ASSIGNMENT: Using the records below, copy every line that holds the string "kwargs".

PROVIDED DATA:
──────

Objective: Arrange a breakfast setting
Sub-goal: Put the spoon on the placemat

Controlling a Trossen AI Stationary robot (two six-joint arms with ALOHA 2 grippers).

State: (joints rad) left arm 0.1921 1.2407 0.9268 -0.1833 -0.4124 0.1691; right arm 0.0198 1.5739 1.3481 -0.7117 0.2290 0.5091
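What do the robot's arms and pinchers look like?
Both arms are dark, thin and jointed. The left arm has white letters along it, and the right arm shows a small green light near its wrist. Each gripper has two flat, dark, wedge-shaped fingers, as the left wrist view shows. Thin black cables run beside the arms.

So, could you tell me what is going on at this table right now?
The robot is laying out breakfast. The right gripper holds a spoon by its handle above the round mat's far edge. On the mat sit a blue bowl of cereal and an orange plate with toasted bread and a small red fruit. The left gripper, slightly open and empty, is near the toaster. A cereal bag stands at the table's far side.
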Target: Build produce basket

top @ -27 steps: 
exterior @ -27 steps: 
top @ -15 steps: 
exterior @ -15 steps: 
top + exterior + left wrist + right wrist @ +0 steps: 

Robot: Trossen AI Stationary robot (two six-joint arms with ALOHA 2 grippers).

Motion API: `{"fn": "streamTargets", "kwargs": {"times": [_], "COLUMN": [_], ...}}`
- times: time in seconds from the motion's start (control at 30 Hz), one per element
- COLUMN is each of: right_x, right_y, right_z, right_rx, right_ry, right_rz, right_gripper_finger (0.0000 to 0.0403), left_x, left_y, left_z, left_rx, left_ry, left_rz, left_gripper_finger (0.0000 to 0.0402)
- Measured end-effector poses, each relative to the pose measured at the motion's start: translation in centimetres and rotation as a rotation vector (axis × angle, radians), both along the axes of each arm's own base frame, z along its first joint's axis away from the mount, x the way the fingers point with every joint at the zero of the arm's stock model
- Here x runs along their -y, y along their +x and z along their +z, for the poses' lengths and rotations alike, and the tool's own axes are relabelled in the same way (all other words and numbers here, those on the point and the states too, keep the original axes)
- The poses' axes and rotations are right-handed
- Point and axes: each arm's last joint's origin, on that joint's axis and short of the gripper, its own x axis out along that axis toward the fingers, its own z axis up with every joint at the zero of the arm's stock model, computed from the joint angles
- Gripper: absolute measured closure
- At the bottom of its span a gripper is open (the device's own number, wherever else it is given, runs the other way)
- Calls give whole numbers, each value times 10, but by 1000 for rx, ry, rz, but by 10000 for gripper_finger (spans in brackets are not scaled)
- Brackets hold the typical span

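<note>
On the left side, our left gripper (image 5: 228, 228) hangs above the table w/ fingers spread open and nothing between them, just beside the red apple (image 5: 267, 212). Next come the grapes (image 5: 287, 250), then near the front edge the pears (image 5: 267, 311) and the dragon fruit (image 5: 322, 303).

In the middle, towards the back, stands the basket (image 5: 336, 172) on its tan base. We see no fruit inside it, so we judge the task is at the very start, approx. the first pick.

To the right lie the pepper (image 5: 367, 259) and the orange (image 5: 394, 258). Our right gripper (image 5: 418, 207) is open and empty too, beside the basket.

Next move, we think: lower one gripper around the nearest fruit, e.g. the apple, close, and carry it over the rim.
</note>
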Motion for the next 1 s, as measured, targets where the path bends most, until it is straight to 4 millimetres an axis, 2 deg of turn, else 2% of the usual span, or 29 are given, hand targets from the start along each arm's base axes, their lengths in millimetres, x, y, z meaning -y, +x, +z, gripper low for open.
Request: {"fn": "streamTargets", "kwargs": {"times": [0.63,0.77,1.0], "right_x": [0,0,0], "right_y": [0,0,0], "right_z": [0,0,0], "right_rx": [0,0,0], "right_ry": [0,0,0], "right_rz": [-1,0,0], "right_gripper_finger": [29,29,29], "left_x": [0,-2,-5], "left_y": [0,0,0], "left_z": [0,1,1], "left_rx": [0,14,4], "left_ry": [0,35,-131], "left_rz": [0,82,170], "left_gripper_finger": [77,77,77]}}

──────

THE ANSWER:
Motion API: `{"fn": "streamTargets", "kwargs": {"times": [_], "COLUMN": [_], ...}}`
Request: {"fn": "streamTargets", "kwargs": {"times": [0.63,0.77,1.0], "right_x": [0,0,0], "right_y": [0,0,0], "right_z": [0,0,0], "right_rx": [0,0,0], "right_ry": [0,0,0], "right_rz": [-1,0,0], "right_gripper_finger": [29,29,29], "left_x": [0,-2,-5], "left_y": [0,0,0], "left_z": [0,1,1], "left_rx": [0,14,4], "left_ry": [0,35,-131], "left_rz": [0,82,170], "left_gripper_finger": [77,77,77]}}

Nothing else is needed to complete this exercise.